→ WHAT TO WORK ON
Each line from the start of the listing below through the line containing "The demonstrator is" should be reproduced exactly, with no others.

_____

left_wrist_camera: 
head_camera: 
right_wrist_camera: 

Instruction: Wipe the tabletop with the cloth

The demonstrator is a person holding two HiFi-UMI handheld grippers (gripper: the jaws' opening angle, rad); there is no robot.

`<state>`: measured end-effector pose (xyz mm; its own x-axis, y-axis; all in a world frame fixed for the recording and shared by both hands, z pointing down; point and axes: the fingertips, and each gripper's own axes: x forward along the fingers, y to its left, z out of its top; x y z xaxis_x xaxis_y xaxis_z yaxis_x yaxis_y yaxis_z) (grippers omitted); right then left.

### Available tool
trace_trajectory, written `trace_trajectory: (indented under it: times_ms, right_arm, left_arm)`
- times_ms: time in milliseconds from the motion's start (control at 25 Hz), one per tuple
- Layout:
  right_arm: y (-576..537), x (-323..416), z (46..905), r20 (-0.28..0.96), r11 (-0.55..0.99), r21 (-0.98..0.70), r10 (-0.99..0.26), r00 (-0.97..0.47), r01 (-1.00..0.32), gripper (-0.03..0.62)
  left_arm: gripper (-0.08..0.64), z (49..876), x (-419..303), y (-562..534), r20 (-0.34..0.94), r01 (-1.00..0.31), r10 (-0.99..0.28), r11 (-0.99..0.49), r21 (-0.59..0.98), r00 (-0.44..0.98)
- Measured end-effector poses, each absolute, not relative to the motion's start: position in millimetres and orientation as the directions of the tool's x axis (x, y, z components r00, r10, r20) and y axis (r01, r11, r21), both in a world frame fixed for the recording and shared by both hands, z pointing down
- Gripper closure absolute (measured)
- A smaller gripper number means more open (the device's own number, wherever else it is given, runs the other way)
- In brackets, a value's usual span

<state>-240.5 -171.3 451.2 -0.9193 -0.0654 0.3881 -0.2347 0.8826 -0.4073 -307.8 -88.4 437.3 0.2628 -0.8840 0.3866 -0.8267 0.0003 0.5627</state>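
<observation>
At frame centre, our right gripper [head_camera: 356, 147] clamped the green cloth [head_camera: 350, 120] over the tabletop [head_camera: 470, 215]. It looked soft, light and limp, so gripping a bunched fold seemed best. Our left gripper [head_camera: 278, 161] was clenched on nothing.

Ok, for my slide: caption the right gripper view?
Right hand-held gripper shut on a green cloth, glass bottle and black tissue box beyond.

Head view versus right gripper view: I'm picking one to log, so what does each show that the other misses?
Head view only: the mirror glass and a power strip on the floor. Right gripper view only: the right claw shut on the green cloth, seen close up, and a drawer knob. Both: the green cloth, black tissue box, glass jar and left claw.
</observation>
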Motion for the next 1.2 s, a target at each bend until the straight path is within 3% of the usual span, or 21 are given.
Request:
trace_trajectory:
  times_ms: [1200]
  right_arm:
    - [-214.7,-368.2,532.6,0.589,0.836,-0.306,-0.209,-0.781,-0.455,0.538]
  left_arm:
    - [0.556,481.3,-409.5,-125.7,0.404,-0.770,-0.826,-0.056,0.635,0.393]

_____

→ OUTPUT FOR THIS EXERCISE
left_wrist_camera: 
head_camera: 
right_wrist_camera: 

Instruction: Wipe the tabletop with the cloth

The demonstrator is a person holding two HiFi-UMI handheld grippers (gripper: the jaws' opening angle, rad); there is no robot.

The exercise asks for nothing further.